Effective Theory of Floquet Topological Transitions

We develop a theory of topological transitions in a Floquet topological insulator, using graphene irradiated by circularly polarized light as a concrete realization. We demonstrate that a hallmark signature of such transitions in a static system, i.e., metallic bulk transport with conductivity of order $e^2/h$, is substantially suppressed at some Floquet topological transitions in the clean system. We determine the conditions for this suppression analytically and confirm our results in numerical simulations. Remarkably, introducing disorder dramatically enhances this transport by several orders of magnitude.

Figure 1

Setup and transport geometry.

Figure 2

Bulk topological transitions and invariants. (a) Bulk quasienergies vs period showing several topological transitions where quasienergies cross zero and/or $\mathrm{\Omega }/2$. The solid (green, blue, and magenta) lines trace the evolution of the $\mathrm{\Gamma }$, $K$, and $M$ points. (b) Bulk Chern numbers $C_0$ and $C_{\pi }$ and the total Chern number $C=C_0-C_{\pi }$ vs period.
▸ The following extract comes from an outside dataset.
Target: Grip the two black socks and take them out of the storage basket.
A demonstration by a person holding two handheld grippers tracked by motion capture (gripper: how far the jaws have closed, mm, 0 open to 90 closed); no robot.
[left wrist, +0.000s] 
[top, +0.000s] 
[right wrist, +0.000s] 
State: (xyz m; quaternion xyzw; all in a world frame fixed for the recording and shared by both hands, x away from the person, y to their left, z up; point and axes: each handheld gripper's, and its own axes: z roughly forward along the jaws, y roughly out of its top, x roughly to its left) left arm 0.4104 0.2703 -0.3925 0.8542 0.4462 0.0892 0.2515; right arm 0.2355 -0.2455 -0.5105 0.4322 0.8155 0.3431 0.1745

The shaded gray areas are the topological transitions where the numerical error in computing the Chern numbers is large.

Figure 3

Quasienergy spectrum at $\mathrm{\Gamma }$ (green) and $K$ (blue) points obtained from the lowest perturbation theory. The Fourier index $m$ is shown. Circles mark the avoided crossings between branches, where $m$ differs by $\pm 3$.

Figure 4

Bulk transport. Differential conductance vs distance between the leads in an undoped ribbon at the $\mathrm{\Gamma }$ point (solid lines) and $K$ point (dashed green line) transitions at, respectively, $T\gamma \approx 4.1$ and $T\gamma \approx 3.2$ when $\alpha =1.5$. Three different situations are shown for the $\mathrm{\Gamma }$ point: a clean system (black), a partially disordered one (red) where on-site disorder is present only over a length $9a_0$ in the contact region (see inset), and one in which there is disorder throughout the ribbon (blue). The disorder strength in both cases is $0.15\gamma$.